TASK TO COMPLETE →
Give back all of the data exactly, with every picture omitted.

STORED DATA →
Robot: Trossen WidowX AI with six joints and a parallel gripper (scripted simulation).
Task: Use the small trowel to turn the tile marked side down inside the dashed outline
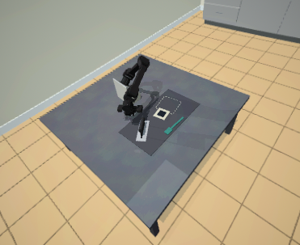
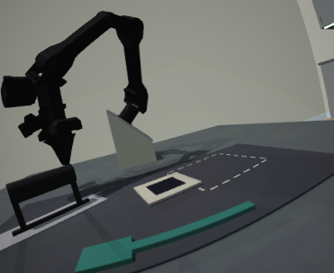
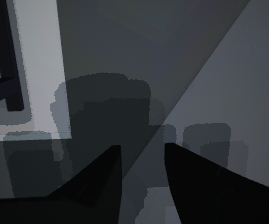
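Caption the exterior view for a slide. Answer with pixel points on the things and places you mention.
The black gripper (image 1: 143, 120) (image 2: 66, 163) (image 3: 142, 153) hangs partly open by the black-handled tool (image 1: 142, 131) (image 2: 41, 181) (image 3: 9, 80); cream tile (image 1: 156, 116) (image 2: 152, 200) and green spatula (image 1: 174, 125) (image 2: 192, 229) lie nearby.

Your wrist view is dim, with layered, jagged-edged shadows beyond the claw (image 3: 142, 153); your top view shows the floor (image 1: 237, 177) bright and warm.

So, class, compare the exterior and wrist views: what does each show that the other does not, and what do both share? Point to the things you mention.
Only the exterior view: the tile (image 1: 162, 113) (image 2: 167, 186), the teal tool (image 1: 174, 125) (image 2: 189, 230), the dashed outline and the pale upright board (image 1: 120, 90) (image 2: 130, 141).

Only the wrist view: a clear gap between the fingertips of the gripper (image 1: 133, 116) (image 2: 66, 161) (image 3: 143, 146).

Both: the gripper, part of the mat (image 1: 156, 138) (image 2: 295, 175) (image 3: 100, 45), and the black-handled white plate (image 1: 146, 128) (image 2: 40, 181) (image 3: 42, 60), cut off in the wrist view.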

ANSWER BOX →
Robot: Trossen WidowX AI with six joints and a parallel gripper (scripted simulation).
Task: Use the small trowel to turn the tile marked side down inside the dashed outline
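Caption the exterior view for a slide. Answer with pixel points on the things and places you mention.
The black gripper (image 1: 143, 120) (image 2: 66, 163) (image 3: 142, 153) hangs partly open by the black-handled tool (image 1: 142, 131) (image 2: 41, 181) (image 3: 9, 80); cream tile (image 1: 156, 116) (image 2: 152, 200) and green spatula (image 1: 174, 125) (image 2: 192, 229) lie nearby.

Your wrist view is dim, with layered, jagged-edged shadows beyond the claw (image 3: 142, 153); your top view shows the floor (image 1: 237, 177) bright and warm.

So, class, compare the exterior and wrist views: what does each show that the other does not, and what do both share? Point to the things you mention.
Only the exterior view: the tile (image 1: 162, 113) (image 2: 167, 186), the teal tool (image 1: 174, 125) (image 2: 189, 230), the dashed outline and the pale upright board (image 1: 120, 90) (image 2: 130, 141).

Only the wrist view: a clear gap between the fingertips of the gripper (image 1: 133, 116) (image 2: 66, 161) (image 3: 143, 146).

Both: the gripper, part of the mat (image 1: 156, 138) (image 2: 295, 175) (image 3: 100, 45), and the black-handled white plate (image 1: 146, 128) (image 2: 40, 181) (image 3: 42, 60), cut off in the wrist view.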

No additional answer is needed here.